Sorry. Wrong thread. :)

Pls., discard!

> -----Original Message-----
> From: netdev-owner@vger.kernel.org [mailto:netdev-owner@vger.kernel.org] On
> Behalf Of Vladislav Zolotarov
> Sent: Thursday, July 08, 2010 3:55 PM
> To: Pedro Garcia; netdev@vger.kernel.org
> Cc: Patrick McHardy; Ben Hutchings; Eric Dumazet
> Subject: RE: [PATCH] vlan_dev: VLAN 0 should be treated as "no vlan tag"
> (802.1p packet)
> 
> Margaret,
> In order to keep exploring this we need the following data:
> 1. What is the scenario exactly? What is vMotion? Which kind of operation
> does it do? Which kind of traffic does it pass?
> 2. What is the nature of the failure- driver hang? PSOD? Loss of traffic?
> 3. We need a grcdump after the failure.
> 
> Thanks,
> vlad
> 
> > -----Original Message-----
> > From: netdev-owner@vger.kernel.org [mailto:netdev-owner@vger.kernel.org] On
> > Behalf Of Pedro Garcia
> > Sent: Wednesday, June 16, 2010 11:49 AM
> > To: netdev@vger.kernel.org
> > Cc: Patrick McHardy; Ben Hutchings; Eric Dumazet
> > Subject: Re: [PATCH] vlan_dev: VLAN 0 should be treated as "no vlan tag"
> > (802.1p packet)
> >
> > On Mon, 14 Jun 2010 21:12:52 +0200, Eric Dumazet <eric.dumazet@gmail.com>
> > wrote:
> > > Le lundi 14 juin 2010 à 19:11 +0200, Patrick McHardy a écrit :
> > >> Ben Hutchings wrote:
> > >> > On Mon, 2010-06-14 at 18:49 +0200, Pedro Garcia wrote:
> > >> >
> > >> >> On Sun, 13 Jun 2010 22:56:30 +0100, Ben Hutchings
> > >> >> <bhutchings@solarflare.com> wrote:
> > >> >>
> > >> >>> I have no particular opinion on this change, but you need to read
> and
> > >> >>> follow Documentation/SubmittingPatches.
> > >> >>>
> > >> >>> Ben.
> > >> >>>
> > >> >> Sorry, first kernel patch, and I did not know about it.

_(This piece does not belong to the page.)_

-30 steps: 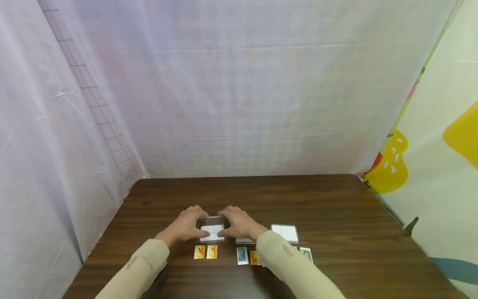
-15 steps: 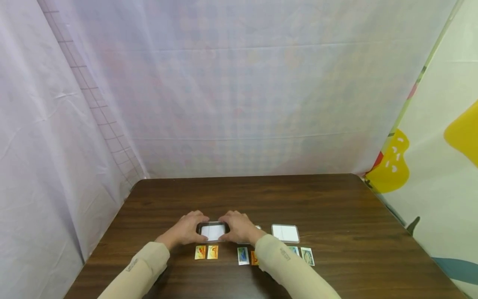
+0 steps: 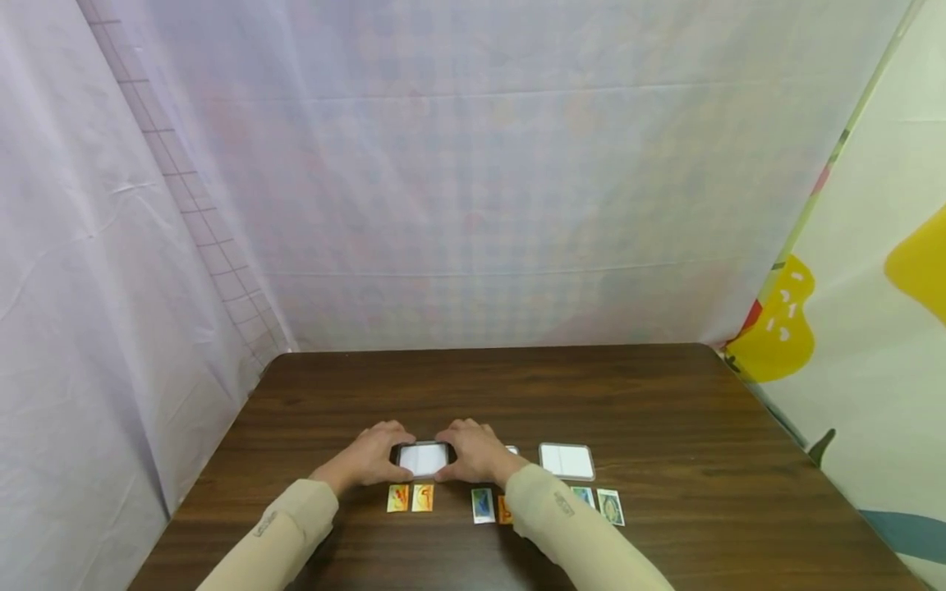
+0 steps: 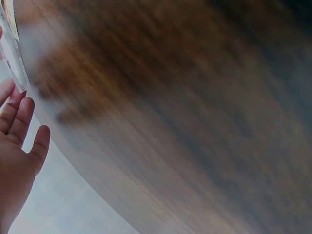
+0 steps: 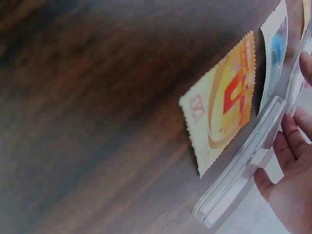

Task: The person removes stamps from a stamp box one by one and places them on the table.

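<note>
A flat clear plastic case (image 3: 424,460) with a white insert lies between the two hands in the head view. My left hand (image 3: 369,456) holds its left end, thumb at the near corner and fingers at the far one. My right hand (image 3: 475,454) grips the right end the same way. The left wrist view catches a slice of the case (image 4: 14,61) beside the fingertips. In the right wrist view, the thumb and fingers meet the case edge (image 5: 296,80). Two orange stamps (image 3: 397,498) lie just in front of the case.
A second case (image 3: 512,449) is mostly hidden behind the right hand. A third case (image 3: 567,461) lies further right. In front are a blue stamp (image 3: 483,506), an orange stamp (image 5: 226,105) and two greenish stamps (image 3: 610,507). A white curtain (image 3: 473,205) hangs behind the table (image 3: 332,394).
Both hands have drawn slightly nearer with the case's clear part, which stuck out past the white insert at the far side and now lines up with it. The stamps stay put.
</note>
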A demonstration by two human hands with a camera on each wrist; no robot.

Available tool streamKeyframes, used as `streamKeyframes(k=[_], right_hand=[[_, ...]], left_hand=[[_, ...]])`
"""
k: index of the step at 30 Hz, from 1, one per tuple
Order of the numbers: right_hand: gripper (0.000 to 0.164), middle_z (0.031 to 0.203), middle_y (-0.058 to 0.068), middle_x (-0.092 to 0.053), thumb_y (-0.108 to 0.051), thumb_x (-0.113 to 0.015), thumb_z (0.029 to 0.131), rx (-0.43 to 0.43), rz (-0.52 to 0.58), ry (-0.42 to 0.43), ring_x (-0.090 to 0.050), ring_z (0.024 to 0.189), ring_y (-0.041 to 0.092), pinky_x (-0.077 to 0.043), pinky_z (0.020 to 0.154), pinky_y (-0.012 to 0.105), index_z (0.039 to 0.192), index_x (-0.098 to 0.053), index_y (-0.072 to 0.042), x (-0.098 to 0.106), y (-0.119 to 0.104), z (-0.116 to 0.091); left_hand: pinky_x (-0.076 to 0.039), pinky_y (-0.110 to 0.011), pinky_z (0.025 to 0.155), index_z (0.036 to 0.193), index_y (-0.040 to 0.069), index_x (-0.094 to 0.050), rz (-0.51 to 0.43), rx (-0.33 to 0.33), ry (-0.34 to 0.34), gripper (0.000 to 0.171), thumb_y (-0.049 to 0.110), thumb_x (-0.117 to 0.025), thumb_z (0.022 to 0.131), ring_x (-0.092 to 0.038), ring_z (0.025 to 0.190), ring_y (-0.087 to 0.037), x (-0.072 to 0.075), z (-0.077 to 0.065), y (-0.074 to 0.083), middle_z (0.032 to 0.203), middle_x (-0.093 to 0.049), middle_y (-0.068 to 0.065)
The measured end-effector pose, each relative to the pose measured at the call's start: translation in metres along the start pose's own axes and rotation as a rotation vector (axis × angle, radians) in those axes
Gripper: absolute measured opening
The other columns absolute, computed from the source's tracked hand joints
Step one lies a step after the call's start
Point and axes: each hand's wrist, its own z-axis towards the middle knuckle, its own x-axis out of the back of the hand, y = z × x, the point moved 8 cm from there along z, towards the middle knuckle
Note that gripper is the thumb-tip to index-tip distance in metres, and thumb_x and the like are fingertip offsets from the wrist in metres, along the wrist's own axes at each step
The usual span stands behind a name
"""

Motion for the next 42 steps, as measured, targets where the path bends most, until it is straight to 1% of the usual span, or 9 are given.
streamKeyframes(k=[6,13,21,30,34,42], right_hand=[[0.064,0.128,0.005,-0.059,-0.048,-0.077,0.082,-0.006,-0.002,-0.006,-0.051,0.12,0.023,-0.037,0.103,0.047,0.133,-0.062,-0.014,-0.0005,0.0009,0.0007],[0.064,0.129,0.005,-0.058,-0.048,-0.077,0.082,-0.007,-0.003,-0.014,-0.05,0.121,0.023,-0.037,0.103,0.046,0.134,-0.061,-0.014,-0.0009,0.0013,0.0005],[0.063,0.131,0.008,-0.057,-0.046,-0.075,0.085,0.008,-0.023,-0.016,-0.049,0.123,0.025,-0.036,0.104,0.048,0.136,-0.059,-0.013,-0.0026,0.0011,0.0009],[0.063,0.131,0.006,-0.057,-0.047,-0.074,0.085,0.002,-0.051,-0.03,-0.049,0.123,0.024,-0.037,0.103,0.046,0.136,-0.06,-0.014,0.0014,-0.001,-0.0019],[0.063,0.132,0.007,-0.057,-0.047,-0.074,0.085,-0.005,-0.054,-0.031,-0.049,0.123,0.025,-0.037,0.103,0.048,0.136,-0.06,-0.014,0.0009,-0.0008,-0.0019],[0.063,0.133,0.007,-0.055,-0.046,-0.074,0.086,-0.01,-0.057,-0.036,-0.048,0.124,0.026,-0.037,0.103,0.051,0.137,-0.059,-0.014,-0.0019,-0.0004,-0.0021]], left_hand=[[-0.043,-0.056,0.09,0.12,-0.002,-0.066,0.002,-0.014,0.007,0.057,0.031,-0.082,0.076,-0.056,0.106,-0.033,0.0009,-0.0004,0.0006,0.113,-0.06,-0.014],[-0.042,-0.057,0.089,0.12,-0.003,-0.066,-0.013,-0.01,0.003,0.057,0.03,-0.082,0.076,-0.055,0.106,-0.033,0.0005,-0.001,0.0006,0.112,-0.06,-0.014],[-0.043,-0.054,0.089,0.12,-0.002,-0.066,-0.007,-0.019,-0.005,0.056,0.03,-0.082,0.076,-0.056,0.104,-0.032,-0.0011,-0.0015,0.0002,0.111,-0.06,-0.014],[-0.044,-0.051,0.089,0.119,-0.002,-0.067,-0.003,-0.032,0.009,0.056,0.032,-0.081,0.077,-0.056,0.102,-0.029,-0.0003,-0.001,0.0029,0.11,-0.06,-0.011],[-0.044,-0.05,0.087,0.118,-0.001,-0.067,0.0,-0.036,0.011,0.054,0.032,-0.081,0.077,-0.056,0.101,-0.028,0.0002,-0.0016,0.0044,0.109,-0.06,-0.01],[-0.044,-0.05,0.088,0.119,0.001,-0.067,0.0,-0.015,0.006,0.053,0.031,-0.081,0.078,-0.055,0.101,-0.027,-0.0039,-0.0013,0.0013,0.11,-0.06,-0.008]])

I resubmit
> > >> >> with
> > >> >> the correct style / format:
> > >> >>
> > >> > [...]
> > >> >
> > >> > Sorry, no you haven't.
> > >> >
> > >> > - Networking changes go through David Miller's net-next-2.6 tree so
> you
> > >> > need to use that as the baseline, not 2.6.26
> > >> > - Patches should be applicable with -p1, not -p0 (so if you use diff,
> > >> > you should run it from one directory level up)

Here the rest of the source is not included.